Я сглотнула, увидев еду, и в желудке отца заурчало.
— Не ешьте это, — предупредил страж. — Выглядит хорошо, но после первых людей, совершивших ошибку, остальные сделали выводы.
— Что будет, если съесть? — спросила я. Я пожалела, когда он указал на трех человек у дальнего конца стола. Я их не заметила. Они спали, опустив головы на стол, с пятнами еды у ртов. На их лицах выросли недельные бороды.
— Она зачарована. Мы не знаем, проснутся ли они. Мы знаем только, что они пока еще не просыпались.
Он был прав. Еда уже не выглядела аппетитно.
Не только трирема и пекарня изменились. Колесо, разделенное на красные и белые полоски, стояло на платформе на площади. Я поежилась при виде этого. Двери на домах заменили дверями фейри из живых змей. Деревня лишилась воды, вместо нее было красное вино. Занавески мха росли на глазах, обрамляли окна гостиницы и лавки мясника.
— Вы привыкнете, — сказал нам страж. — И мы все вернем на места. Просто требуется время.
Я ценила его оптимизм, но не думала, что со временем это место снова станет для меня домом.
По пути я сдвинула повязку, чтобы замечать все и всех, и, чем больше я видела, тем сильнее сжималось сердце. Мир смертных становился запутанным, как Фейвальд, как и сами смертные. Я не спасла их от этого. Я спасла их от завоевания фейри, но не от влияния фейри и того, как они запутались.
Я сглотнула страх от мысли.
Это не закончилось. Нет. Я думала — надеялась — что, если «одолею» сестру, это спасет мир смертных. Но, хоть мама пожертвовала собой вместо моей сестры, она ничего не спасла. Мир смертных был не лучше Фейвальда, и это означало только одно — Скуврель был прав. Если кого и спасать, то всех. Значит, мне придется умереть.
Мысль была мрачной, и я расстроилась, пока мы шли по деревне. Мне казалось, что люди отводили взгляды, если случайно ловили мой взгляд.

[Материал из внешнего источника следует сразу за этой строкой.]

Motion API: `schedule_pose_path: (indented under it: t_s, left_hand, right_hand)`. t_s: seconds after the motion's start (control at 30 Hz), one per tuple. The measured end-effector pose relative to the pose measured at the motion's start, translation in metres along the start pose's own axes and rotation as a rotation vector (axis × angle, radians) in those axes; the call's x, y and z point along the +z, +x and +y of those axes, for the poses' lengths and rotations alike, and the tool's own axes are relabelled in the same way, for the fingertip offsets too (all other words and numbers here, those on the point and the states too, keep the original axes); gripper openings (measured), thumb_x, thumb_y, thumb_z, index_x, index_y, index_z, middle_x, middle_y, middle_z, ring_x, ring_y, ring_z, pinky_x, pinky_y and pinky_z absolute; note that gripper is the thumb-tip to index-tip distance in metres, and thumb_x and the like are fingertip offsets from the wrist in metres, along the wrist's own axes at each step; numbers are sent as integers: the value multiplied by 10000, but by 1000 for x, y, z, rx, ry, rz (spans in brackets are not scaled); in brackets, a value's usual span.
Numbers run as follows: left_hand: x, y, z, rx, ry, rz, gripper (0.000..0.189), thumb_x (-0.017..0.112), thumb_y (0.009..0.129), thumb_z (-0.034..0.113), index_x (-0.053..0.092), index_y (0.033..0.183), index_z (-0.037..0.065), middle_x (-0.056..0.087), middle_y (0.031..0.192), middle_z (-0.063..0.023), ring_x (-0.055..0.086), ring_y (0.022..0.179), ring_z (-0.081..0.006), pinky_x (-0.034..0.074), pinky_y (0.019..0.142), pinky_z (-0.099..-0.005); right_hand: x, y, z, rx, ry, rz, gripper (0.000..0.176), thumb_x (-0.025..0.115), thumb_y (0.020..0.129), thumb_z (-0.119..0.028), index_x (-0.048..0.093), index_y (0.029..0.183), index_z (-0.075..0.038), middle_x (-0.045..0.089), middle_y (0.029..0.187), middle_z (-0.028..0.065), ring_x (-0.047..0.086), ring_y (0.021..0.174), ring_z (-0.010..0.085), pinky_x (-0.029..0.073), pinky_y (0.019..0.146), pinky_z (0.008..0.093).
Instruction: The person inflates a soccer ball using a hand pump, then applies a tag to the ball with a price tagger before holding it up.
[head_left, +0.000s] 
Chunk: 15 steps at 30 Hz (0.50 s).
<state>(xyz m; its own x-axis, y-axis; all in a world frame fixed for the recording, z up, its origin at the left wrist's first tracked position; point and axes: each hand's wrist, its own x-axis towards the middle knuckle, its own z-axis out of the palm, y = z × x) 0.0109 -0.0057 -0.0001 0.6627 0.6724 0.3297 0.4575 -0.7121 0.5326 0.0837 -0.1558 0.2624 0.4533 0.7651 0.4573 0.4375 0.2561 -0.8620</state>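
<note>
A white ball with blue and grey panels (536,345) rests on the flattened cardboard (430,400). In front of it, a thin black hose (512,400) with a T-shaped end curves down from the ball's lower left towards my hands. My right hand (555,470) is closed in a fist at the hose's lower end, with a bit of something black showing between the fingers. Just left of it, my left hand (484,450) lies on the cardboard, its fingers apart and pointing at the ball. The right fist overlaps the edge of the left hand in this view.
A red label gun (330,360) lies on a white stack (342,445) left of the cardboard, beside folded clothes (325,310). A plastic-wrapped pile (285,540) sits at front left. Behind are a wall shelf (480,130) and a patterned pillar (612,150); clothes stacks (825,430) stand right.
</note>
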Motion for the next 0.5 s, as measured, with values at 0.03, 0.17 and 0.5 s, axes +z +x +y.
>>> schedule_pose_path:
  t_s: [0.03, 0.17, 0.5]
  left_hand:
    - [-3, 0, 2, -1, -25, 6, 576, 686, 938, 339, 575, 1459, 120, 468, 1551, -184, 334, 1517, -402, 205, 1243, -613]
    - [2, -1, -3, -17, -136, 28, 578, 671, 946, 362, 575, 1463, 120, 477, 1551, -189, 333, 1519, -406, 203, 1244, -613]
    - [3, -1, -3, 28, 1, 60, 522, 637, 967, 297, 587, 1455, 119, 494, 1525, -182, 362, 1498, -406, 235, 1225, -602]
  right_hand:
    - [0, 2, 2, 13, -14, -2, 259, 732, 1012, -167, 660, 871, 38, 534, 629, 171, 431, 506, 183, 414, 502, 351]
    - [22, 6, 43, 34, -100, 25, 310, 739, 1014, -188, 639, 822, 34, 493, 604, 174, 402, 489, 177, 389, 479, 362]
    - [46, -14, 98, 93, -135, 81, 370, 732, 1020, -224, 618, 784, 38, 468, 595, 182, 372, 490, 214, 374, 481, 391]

Ладно. Было странно держать жизнь в ладони и понимать, что ее придется отдать.
Может, я хотела умереть ради этих людей, но это не означало, что мне это нравилось.
Когда мы нашли Олэна у восточных ворот, было даже приятно видеть знакомое лицо. Он хорошо отвлекал от печальных мыслей.
Он не выглядел радостно.
— Хантер, — кивнул он моему отцу. — Элли.
Он неловко сглотнул.
— Ты… эм… останешься тут, Элли.
— Нет, — коротко сказала я.
Я могла успокоить его, убедить, что никогда не буду тут жить, что мои связи с этим местом были разорваны так, что мне не осталось места в деревне, что я почти точно должна была умереть, чтобы спасти ее, и теперь вопросом было только когда и смогу ли я сделать это, не струсив.